The social media celebrity, along with her twin sister Nicole, penned down their first book titled Hatred Day. They chose the pen name T.S Pettibone for the book, which is the acronym of the names of their parents. Hatred Day was self-published by the sisters and released on January 29, 2016. It is the first release of the authors’ planned seven-book series which would be centered in the fantasy genre. She has also written a non-fiction self-help book titled What Makes Us Girls.
On the negative side of things, Brittany’s persona has caused the Anti-Defamation League (ADL), a US-based NGO, to place her in its hate group list. More substantially, the British government denied her entry in 2018 over her support and promotion of far-right views and conspiracy theories. The negative reception is not limited to her and has extended to her husband, Martin Sellner.

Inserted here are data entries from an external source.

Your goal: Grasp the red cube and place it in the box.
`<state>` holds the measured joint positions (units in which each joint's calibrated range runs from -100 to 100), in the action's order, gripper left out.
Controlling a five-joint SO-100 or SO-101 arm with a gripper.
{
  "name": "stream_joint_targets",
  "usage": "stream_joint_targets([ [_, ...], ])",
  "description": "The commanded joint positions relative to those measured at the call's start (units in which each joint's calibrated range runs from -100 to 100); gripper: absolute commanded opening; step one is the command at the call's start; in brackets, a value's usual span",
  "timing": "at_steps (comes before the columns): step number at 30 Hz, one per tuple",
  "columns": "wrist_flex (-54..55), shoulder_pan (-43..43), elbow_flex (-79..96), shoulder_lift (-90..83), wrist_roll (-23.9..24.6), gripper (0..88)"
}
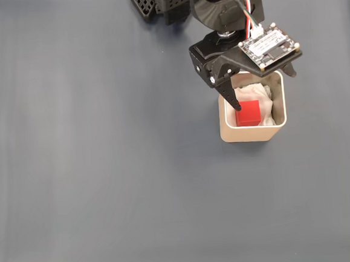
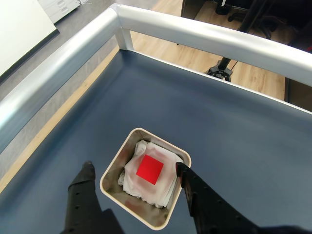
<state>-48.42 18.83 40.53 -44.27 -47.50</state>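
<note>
Red cube (image 2: 149, 169) lies inside the box (image 2: 113, 168), on the white padding (image 2: 161, 190), a flat face turned up at me; in the wrist view its edges sit slightly turned against the box walls, and being a cube it has no long axis to speak of. My gripper (image 2: 134, 167) hangs above the box with the jaws spread wide and nothing between them — one black finger (image 2: 83, 187) outside the left wall, the other (image 2: 192, 187) over the right rim, neither touching the cube. In the fixed view my gripper (image 1: 263, 90) hides the far part of the box (image 1: 254, 134), one fingertip drawn just beside the red cube (image 1: 248, 114); whether it touches, I cannot tell.

Padding bunches round the cube on all sides, leaving little slack inside the walls. Outside the box the dark blue-grey mat (image 2: 204, 107) runs bare in every direction, with the most room toward the left and bottom of the fixed view.

Farther out, in the wrist view, a rounded metal rail (image 2: 209, 39) borders the mat along the far and left edges. Beyond it lie a wooden floor (image 2: 195, 56), a black stand base (image 2: 222, 72), and at upper left a white panel (image 2: 19, 29).
</note>
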Motion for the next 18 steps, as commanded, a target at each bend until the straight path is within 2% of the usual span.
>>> stream_joint_targets([
  [1, 1.3, -0.4, -0.4, -1.9, 0.4, 38.5],
  [12, 3.3, -1.2, -0.7, -3.8, 2.3, 10.2],
  [18, 3.1, -3.9, -0.8, -5.8, 2.8, 2.1],
])
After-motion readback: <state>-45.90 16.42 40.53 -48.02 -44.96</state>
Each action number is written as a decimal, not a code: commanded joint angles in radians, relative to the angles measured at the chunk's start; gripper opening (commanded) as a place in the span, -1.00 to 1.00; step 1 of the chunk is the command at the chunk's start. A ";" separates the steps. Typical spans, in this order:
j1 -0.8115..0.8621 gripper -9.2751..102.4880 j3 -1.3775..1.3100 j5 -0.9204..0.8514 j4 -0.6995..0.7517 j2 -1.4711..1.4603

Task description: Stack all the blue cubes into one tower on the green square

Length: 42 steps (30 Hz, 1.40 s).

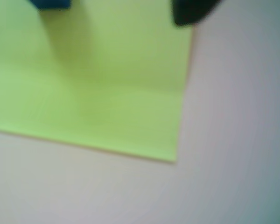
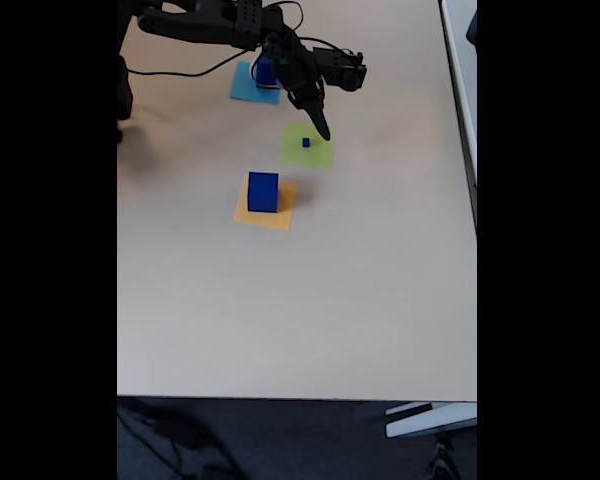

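Where the arm reaches in from the top left of the fixed view, its fingers point down over the top right edge of the green square, tip just above the paper; can't tell if they're spread or closed, they read as one dark point from here. Small blue cube sits on the green square, near its middle, not touched by the fingers. Large blue cube stands on an orange-yellow square, below and left of the green one. Third blue cube rests on a light-blue square further up, partly hidden behind the arm. Bench is pale beige. Wrist view, blurry: green square lies flat, a blue cube's edge at top left, a dark finger tip at top, over the paper's right edge.
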 commanded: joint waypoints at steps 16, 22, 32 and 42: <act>0.015 -0.22 0.098 -0.011 -0.104 0.078; 0.035 -0.23 0.161 -0.015 -0.144 0.095; 0.055 -0.28 0.179 -0.040 -0.144 0.110; 0.054 -0.36 0.201 -0.031 -0.173 0.109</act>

Brittany Pettibone’s Husband is an Identitarian Activist
Presumed to have met and connected via their shared beliefs on white nationalism and antisemitism, Brittany Pettibone got engaged to Martin Seller on August 30, 2018. They have since gotten married, with Brittany relocating to Martin’s home in Vienna, Austria.
Martin Sellner is a known Austrian Identitarian leader. He leads the European far-right group that believes in the superiority of Europeans and people of European descent. As a result of his beliefs and actions, he has been arrested several times. On one occasion, Martin, who has appeared in several of Brittany Pettibone’s videos, was once arrested for installing swastika stickers on a synagogue in Baden, Lower Austria. He served 100 hours of community service for the act.
More recently, he led the disruption of a theatre performance about migrants seeking asylum in April 2016. Martin, along with 30 members of his organization, disrupted the performance, spilling fake blood all over the venue and on its occupants. His antics and rhetoric has drawn government attention and led to further punitive actions.
Brittany’s Husband is Permanently Banned from the UK
In June 2019, the UK permanently banned Martin Sellner from entering the country on security grounds. The UK made the decision based on allegations of possible support for terrorist actions. Austrian authorities had found a connection between Sellner and a man who murdered 50 people at the Christchurch mosque in New Zealand. The suspect had donated $2,000 to Sellner’s political activities.
In addition to the UK ban, the US also canceled Brittany Pettibone’s husband’s visa. The U.S. denied him entry when he tried visiting the country for his wedding to Brittany in 2019. He, however, received support from the Republican Committee in Brittany’s Kootenai County, Idaho. They advocated for him to enter the country and live with Brittany in Idaho. The exact effect of their advocacy remains unknown as the couple currently lives in Vienna, Austria.